**THE PROBLEM:**
Every entry below must be transcribed exactly, with no line missing.

**Records from a data source:**
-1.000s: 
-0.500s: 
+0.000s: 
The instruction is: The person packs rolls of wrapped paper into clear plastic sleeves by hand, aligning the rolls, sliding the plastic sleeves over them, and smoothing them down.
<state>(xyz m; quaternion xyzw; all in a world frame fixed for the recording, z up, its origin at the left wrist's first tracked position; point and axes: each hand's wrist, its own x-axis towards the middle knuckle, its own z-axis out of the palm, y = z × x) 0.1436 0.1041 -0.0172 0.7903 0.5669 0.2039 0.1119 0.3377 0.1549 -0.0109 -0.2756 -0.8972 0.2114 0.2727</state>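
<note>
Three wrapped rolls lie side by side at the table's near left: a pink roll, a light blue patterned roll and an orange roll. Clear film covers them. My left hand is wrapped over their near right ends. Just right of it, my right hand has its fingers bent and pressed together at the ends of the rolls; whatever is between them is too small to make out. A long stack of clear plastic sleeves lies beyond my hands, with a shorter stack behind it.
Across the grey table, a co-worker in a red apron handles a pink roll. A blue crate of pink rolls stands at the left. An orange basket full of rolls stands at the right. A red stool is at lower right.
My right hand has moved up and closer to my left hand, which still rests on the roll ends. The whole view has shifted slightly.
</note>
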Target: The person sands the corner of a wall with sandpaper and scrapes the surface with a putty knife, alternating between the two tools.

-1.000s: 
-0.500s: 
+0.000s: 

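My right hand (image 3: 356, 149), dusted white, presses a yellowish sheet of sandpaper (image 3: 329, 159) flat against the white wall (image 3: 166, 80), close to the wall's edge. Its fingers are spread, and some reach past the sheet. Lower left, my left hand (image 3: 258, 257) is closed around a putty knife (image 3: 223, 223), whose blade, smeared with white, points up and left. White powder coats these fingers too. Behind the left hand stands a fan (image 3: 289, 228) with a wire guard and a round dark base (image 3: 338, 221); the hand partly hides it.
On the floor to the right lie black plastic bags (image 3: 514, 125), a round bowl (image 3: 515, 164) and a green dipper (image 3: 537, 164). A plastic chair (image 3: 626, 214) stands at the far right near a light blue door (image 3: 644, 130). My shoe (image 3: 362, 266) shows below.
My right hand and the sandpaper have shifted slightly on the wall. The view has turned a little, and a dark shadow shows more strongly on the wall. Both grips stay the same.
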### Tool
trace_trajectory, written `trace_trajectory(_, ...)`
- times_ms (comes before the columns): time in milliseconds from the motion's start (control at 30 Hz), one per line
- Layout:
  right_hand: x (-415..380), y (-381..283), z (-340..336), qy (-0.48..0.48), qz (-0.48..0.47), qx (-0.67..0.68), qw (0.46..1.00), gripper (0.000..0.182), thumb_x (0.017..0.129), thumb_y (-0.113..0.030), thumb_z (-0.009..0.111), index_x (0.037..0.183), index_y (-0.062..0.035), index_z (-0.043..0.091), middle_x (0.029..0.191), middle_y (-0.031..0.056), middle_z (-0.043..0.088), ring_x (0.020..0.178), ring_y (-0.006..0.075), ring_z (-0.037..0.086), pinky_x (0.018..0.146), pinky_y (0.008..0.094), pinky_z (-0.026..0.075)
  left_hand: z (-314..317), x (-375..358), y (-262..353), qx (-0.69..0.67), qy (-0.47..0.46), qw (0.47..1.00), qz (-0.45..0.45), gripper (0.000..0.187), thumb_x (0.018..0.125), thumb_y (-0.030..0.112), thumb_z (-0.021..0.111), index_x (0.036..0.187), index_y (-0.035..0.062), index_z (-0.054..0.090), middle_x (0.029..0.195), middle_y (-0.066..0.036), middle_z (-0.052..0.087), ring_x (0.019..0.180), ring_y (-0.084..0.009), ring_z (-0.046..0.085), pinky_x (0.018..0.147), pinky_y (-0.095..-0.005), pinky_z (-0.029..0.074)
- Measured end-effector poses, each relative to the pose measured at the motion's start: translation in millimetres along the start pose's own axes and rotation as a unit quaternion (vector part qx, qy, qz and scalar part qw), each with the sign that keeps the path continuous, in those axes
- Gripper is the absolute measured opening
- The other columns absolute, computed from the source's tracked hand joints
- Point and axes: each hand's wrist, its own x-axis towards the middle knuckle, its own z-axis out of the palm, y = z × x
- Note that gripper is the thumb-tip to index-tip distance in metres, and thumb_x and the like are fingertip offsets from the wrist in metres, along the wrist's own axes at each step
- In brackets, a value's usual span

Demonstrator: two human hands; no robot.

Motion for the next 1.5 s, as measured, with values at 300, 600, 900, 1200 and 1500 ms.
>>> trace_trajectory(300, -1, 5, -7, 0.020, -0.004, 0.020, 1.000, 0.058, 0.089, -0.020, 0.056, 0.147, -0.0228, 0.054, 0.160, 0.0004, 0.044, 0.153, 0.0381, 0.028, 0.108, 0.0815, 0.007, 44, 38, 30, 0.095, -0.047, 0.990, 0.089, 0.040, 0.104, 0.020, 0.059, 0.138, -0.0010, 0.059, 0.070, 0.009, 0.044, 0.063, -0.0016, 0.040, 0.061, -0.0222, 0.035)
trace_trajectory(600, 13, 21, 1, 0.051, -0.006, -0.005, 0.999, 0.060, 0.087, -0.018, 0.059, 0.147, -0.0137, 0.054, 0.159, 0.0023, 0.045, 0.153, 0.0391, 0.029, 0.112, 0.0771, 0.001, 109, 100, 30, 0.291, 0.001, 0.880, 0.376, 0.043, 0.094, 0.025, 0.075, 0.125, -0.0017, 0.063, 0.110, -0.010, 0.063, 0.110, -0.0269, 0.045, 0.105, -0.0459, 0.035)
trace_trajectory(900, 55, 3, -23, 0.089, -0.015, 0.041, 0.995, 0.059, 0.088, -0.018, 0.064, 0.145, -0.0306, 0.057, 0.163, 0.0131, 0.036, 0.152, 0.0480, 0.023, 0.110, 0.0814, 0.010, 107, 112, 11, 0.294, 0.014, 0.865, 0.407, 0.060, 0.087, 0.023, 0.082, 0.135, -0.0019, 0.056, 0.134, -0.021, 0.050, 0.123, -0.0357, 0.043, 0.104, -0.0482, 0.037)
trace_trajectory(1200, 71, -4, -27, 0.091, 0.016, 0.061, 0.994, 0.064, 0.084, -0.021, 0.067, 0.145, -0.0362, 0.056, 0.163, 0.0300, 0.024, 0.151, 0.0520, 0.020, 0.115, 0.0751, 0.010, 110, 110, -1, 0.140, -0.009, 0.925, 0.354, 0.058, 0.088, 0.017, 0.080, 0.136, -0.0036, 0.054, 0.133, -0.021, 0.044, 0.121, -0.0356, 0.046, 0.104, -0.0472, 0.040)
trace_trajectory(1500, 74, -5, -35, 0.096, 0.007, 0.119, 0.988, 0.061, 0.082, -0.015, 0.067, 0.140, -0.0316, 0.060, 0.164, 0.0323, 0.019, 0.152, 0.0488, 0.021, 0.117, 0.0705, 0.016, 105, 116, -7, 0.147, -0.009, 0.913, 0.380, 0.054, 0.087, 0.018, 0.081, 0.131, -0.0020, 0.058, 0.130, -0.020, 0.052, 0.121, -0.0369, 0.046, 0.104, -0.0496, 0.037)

**EXERCISE RESPONSE:**
-1.000s: 
-0.500s: 
+0.000s: 
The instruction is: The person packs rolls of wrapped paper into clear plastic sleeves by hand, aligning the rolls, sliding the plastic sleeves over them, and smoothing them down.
<state>(xyz m; quaternion xyzw; all in a world frame fixed for the recording, z up, its origin at the left wrist's first tracked position; point and axes: each hand's wrist, its own x-axis towards the middle knuckle, its own z-axis out of the palm, y = z × x) 0.1436 0.1041 -0.0172 0.7903 0.5669 0.2039 0.1119 0.3377 0.1549 -0.0109 -0.2756 -0.8972 0.2114 0.2727</state>
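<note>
Three wrapped rolls lie side by side at the table's near left: a pink roll, a light blue patterned roll and an orange roll. Clear film covers them. My left hand is wrapped over their near right ends. Just right of it, my right hand has its fingers bent and pressed together at the ends of the rolls; whatever is between them is too small to make out. A long stack of clear plastic sleeves lies beyond my hands, with a shorter stack behind it.
Across the grey table, a co-worker in a red apron handles a pink roll. A blue crate of pink rolls stands at the left. An orange basket full of rolls stands at the right. A red stool is at lower right.
My right hand has moved up and closer to my left hand, which still rests on the roll ends. The whole view has shifted slightly.
</note>
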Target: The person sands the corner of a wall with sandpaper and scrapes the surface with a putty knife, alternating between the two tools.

-1.000s: 
-0.500s: 
+0.000s: 

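My right hand (image 3: 356, 149), dusted white, presses a yellowish sheet of sandpaper (image 3: 329, 159) flat against the white wall (image 3: 166, 80), close to the wall's edge. Its fingers are spread, and some reach past the sheet. Lower left, my left hand (image 3: 258, 257) is closed around a putty knife (image 3: 223, 223), whose blade, smeared with white, points up and left. White powder coats these fingers too. Behind the left hand stands a fan (image 3: 289, 228) with a wire guard and a round dark base (image 3: 338, 221); the hand partly hides it.
On the floor to the right lie black plastic bags (image 3: 514, 125), a round bowl (image 3: 515, 164) and a green dipper (image 3: 537, 164). A plastic chair (image 3: 626, 214) stands at the far right near a light blue door (image 3: 644, 130). My shoe (image 3: 362, 266) shows below.
My right hand and the sandpaper have shifted slightly on the wall. The view has turned a little, and a dark shadow shows more strongly on the wall. Both grips stay the same.
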### Tool
trace_trajectory, written `trace_trajectory(_, ...)`
- times_ms (comes before the columns): time in milliseconds from the motion's start (control at 30 Hz), one per line
- Layout:
  right_hand: x (-415..380), y (-381..283), z (-340..336), qy (-0.48..0.48), qz (-0.48..0.47), qx (-0.67..0.68), qw (0.46..1.00), gripper (0.000..0.182), thumb_x (0.017..0.129), thumb_y (-0.113..0.030), thumb_z (-0.009..0.111), index_x (0.037..0.183), index_y (-0.062..0.035), index_z (-0.043..0.091), middle_x (0.029..0.191), middle_y (-0.031..0.056), middle_z (-0.043..0.088), ring_x (0.020..0.178), ring_y (-0.006..0.075), ring_z (-0.037..0.086), pinky_x (0.018..0.146), pinky_y (0.008..0.094), pinky_z (-0.026..0.075)
  left_hand: z (-314..317), x (-375..358), y (-262..353), qx (-0.69..0.67), qy (-0.47..0.46), qw (0.47..1.00), qz (-0.45..0.45), gripper (0.000..0.187), thumb_x (0.018..0.125), thumb_y (-0.030..0.112), thumb_z (-0.021..0.111), index_x (0.036..0.187), index_y (-0.035..0.062), index_z (-0.054..0.090), middle_x (0.029..0.195), middle_y (-0.066..0.036), middle_z (-0.052..0.087), ring_x (0.019..0.180), ring_y (-0.084..0.009), ring_z (-0.046..0.085), pinky_x (0.018..0.147), pinky_y (-0.095..-0.005), pinky_z (-0.029..0.074)
- Measured end-effector poses, each relative to the pose measured at the motion's start: translation in millimetres along the start pose's own axes and rotation as a unit quaternion (vector part qx, qy, qz and scalar part qw), each with the sign that keeps the path continuous, in those axes
- Gripper is the absolute measured opening
- The other columns absolute, computed from the source's tracked hand joints
- Point and axes: each hand's wrist, its own x-axis towards the middle knuckle, its own z-axis out of the palm, y = z × x
- Note that gripper is the thumb-tip to index-tip distance in metres, and thumb_x and the like are fingertip offsets from the wrist in metres, along the wrist's own axes at each step
- In brackets, a value's usual span

Demonstrator: two human hands; no robot.

Motion for the next 1.5 s, as measured, with values at 300, 600, 900, 1200 and 1500 ms.
>>> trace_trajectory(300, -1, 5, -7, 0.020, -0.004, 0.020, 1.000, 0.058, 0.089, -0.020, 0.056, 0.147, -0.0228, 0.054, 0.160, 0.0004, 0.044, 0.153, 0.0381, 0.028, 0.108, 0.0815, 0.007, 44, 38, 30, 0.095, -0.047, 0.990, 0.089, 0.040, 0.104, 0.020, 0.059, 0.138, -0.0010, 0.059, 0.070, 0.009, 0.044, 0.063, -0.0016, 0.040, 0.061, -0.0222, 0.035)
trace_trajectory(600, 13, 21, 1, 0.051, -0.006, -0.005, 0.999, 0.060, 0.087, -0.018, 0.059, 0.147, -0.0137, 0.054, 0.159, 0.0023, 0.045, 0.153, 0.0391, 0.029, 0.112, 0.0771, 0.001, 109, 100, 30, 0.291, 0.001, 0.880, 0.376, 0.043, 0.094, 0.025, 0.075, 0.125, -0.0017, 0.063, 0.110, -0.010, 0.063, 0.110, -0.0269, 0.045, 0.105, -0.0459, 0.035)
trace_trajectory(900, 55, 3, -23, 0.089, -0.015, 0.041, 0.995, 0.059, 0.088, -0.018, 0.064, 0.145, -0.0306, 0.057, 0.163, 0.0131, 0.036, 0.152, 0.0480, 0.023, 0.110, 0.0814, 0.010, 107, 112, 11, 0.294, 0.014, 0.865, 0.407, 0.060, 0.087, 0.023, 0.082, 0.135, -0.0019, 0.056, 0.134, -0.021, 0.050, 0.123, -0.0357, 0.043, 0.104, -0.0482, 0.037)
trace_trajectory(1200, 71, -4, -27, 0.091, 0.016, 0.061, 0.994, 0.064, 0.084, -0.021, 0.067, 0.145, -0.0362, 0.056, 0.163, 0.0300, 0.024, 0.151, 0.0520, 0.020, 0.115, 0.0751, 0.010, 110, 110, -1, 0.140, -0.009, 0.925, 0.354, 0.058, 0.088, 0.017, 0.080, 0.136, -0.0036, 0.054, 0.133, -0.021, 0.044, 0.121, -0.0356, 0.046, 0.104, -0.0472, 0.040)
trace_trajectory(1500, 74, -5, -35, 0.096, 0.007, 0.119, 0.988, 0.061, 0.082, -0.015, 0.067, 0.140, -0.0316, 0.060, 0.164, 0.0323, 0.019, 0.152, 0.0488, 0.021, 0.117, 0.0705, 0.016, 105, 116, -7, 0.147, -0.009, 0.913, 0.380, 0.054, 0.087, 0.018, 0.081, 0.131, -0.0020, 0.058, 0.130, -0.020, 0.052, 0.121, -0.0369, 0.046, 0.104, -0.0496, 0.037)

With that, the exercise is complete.